What the Trump campaign reveals is that, to populists and Republicans, the political establishment and its media arm are looked upon the way the commons and peasantry of 1789 looked upon the ancien regime and the king’s courtiers at Versailles.

Buchanan noted that in Teddy White’s The Making of the President 1972, White wrote that the “power of the press in America is a primordial one. It sets the agenda of public discussion, and this sweeping political power is unrestrained by any law. It determines what people will talk and think about — an authority that in other nations is reserved for tyrants, priests, parties and mandarins.”

“Today the press decides what words are permissible and what thoughts are acceptable,” Buchanan wrote. “The press conducts the inquisitions where heretics are blacklisted and excommunicated from the company of decent men, while others are forgiven if they recant their heresies.”

Buchanan pointed out that “with the rise of network television and its vast audience, the fourth estate reached apogee in the 1960s and 1970s, playing lead roles in elevating JFK and breaking Lyndon Johnson and Richard Nixon.” According to Buchanan, Nixon ultimately “inflicted deep and enduring wounds upon the fourth estate” because he rallied the “silent majority” against their agenda.

Buchanan mentioned that “a huge majority rallied to Nixon and Agnew, exposing how far out of touch with America our Lords Spiritual and Lords Temporal had become.”

“Nixon, the man most hated by the elites in the postwar era, save Joe McCarthy, who also detested and battled the press, then ran up a 49-state landslide against the candidate of the media and counter-culture, George McGovern,” Buchanan noted. “Media bitterness knew no bounds.”
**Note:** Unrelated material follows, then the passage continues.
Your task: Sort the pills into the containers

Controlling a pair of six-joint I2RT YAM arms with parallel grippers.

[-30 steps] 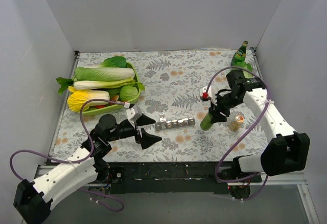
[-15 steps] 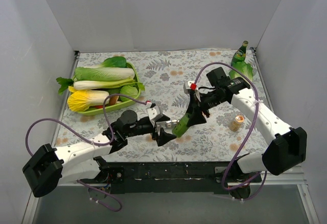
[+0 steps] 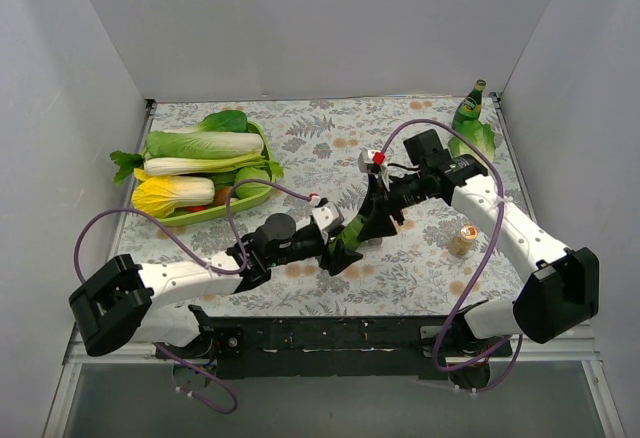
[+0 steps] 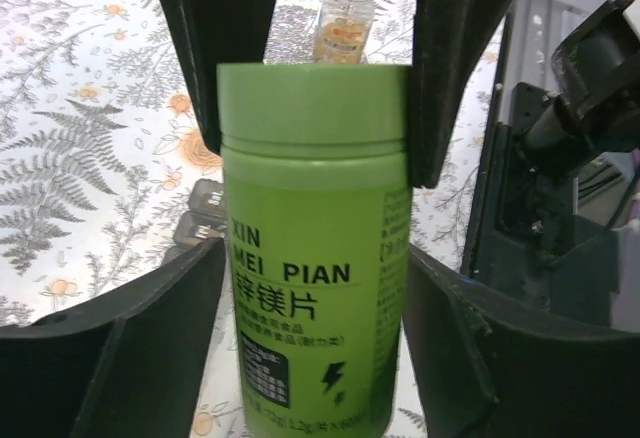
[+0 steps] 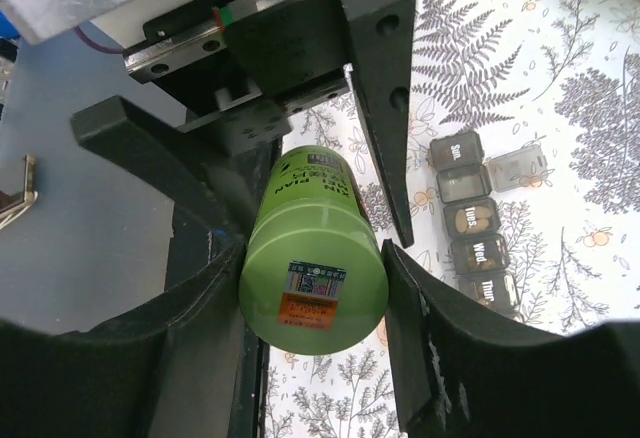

He said that when the “press extracted its pound of flesh” with Watergate, the media had “reached a new apex of national prestige.”
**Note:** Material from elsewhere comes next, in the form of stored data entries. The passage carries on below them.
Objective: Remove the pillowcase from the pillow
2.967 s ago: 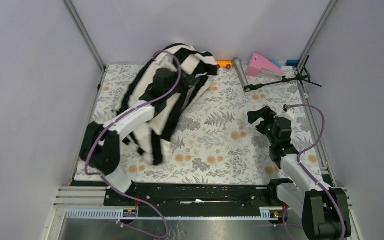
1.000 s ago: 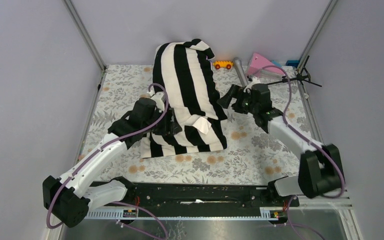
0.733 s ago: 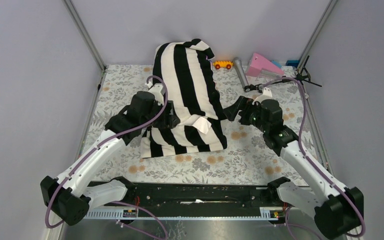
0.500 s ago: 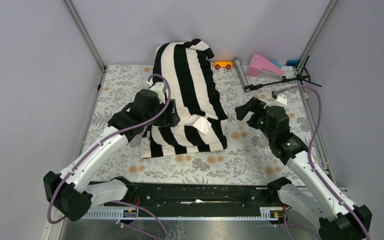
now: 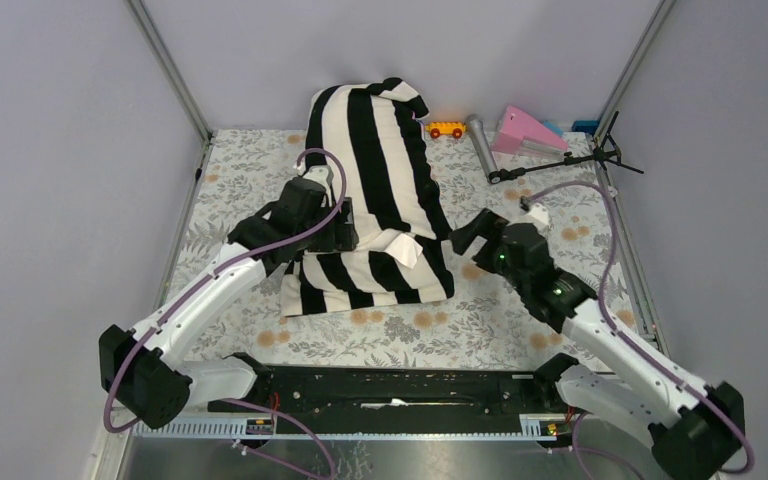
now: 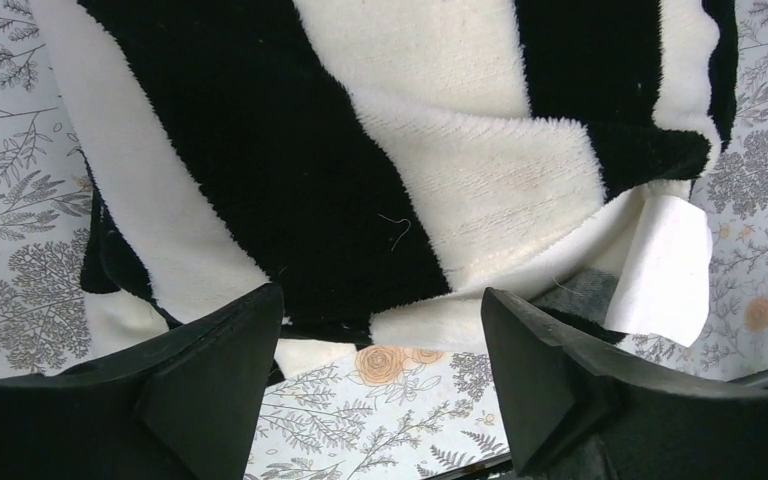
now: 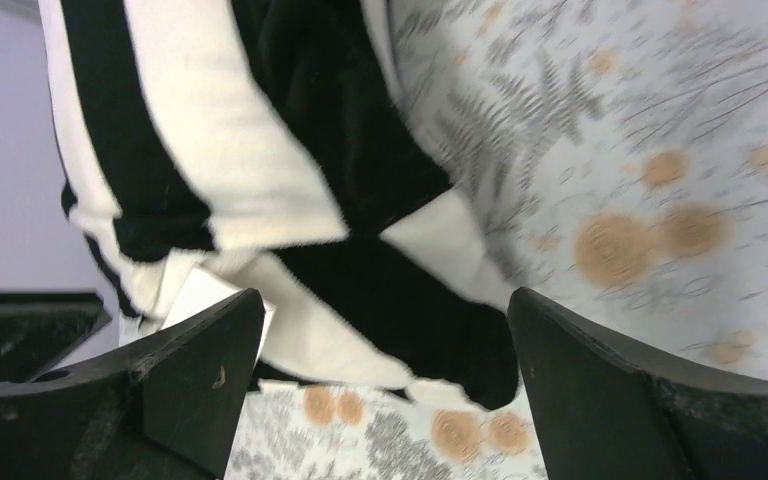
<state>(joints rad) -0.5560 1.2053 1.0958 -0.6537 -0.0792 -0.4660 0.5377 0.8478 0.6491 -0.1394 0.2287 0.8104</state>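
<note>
The pillowcase [image 5: 375, 190] lies on the tabletop [image 5: 410, 325], its long axis running from the back wall toward the arms. The left pincer [image 5: 343, 238] and right pincer [image 5: 465, 236], both spread apart and empty, flank its near end. The left looks closer.

No legible txt, nos., brand marks or signs in any view. Only label-like item: small white tag [image 6: 660, 265] at open hem of pillowcase [image 6: 260, 150], looks blank from left wrist cam, too small to read from top cam. Tabletop [image 5: 440, 290] pattern = ferns & flowers, no lettering made out.
</note>
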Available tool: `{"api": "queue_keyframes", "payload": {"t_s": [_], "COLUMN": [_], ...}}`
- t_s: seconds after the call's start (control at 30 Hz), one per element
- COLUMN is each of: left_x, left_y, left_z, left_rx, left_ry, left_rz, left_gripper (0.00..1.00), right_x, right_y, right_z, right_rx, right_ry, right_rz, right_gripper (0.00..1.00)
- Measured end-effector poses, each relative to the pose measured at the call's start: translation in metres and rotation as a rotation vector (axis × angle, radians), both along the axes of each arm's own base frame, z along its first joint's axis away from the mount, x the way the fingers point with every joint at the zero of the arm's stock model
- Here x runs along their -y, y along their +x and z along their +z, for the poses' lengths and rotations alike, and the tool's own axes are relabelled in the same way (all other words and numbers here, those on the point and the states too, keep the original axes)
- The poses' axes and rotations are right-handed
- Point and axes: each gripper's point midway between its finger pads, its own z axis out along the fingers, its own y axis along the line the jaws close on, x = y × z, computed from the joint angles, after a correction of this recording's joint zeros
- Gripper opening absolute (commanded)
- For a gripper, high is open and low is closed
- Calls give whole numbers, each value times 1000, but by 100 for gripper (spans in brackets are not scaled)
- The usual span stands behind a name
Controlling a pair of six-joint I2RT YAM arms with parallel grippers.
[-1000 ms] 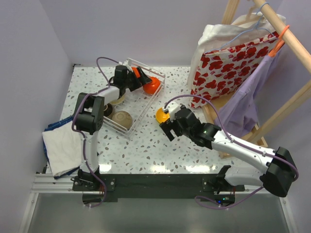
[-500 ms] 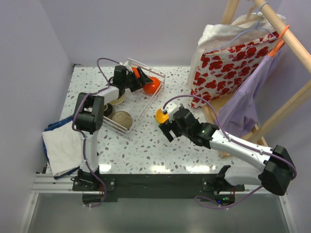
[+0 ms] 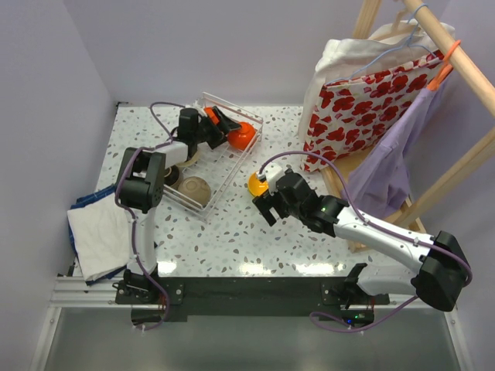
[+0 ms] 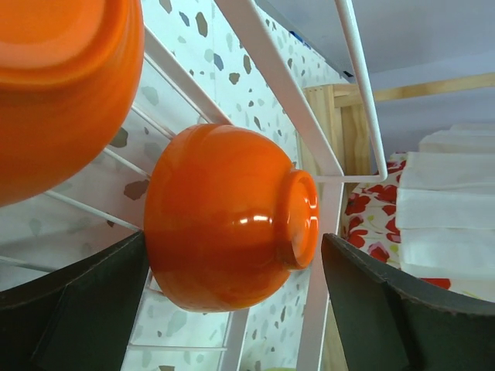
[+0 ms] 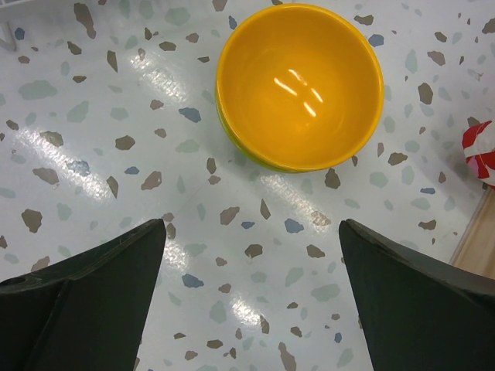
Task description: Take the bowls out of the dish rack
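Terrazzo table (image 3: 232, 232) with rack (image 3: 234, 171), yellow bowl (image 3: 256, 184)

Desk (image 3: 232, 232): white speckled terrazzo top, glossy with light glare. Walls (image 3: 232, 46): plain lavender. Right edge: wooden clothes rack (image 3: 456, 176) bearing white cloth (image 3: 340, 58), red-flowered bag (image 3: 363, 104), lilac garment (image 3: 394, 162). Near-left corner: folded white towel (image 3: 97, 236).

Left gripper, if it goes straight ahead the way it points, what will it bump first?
Most likely the orange-red bowl lying on its side in the dish rack, right between the left gripper's open fingers. How far off it is, I can't tell.
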Motion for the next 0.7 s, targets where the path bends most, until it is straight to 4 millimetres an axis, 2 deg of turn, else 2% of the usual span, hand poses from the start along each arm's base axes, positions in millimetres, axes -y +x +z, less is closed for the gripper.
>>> {"api": "queue_keyframes", "payload": {"t_s": [0.3, 0.57, 0.7], "left_x": [7, 10, 9], "left_y": [-6, -8, -9], "left_z": [5, 5, 4], "left_rx": [-26, -35, -41], "left_ry": [-89, -101, -105], "left_rz": [-3, -13, -8], "left_gripper": [89, 81, 80], "right_x": [0, 0, 0], "right_y": [0, 0, 0], "right_z": [0, 0, 0], "right_rx": [0, 0, 0], "right_ry": [0, 0, 0], "right_rz": [0, 0, 0], "right_gripper": [99, 99, 99]}}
He pointed out that though “Nixon and Agnew were attacked for not understanding the First Amendment freedom of the press… all they were doing was using their First Amendment freedom of speech to raise doubts about the objectivity, reliability and truthfulness of the adversary press.”

After four decades, the tide has turned—perhaps permanently—against the mainstream media, according to Buchanan.

“Since those days, conservatives have attacked the mainstream media attacking them,” Buchanan wrote. “And four decades of this endless warfare has stripped the press of its pious pretense to neutrality.”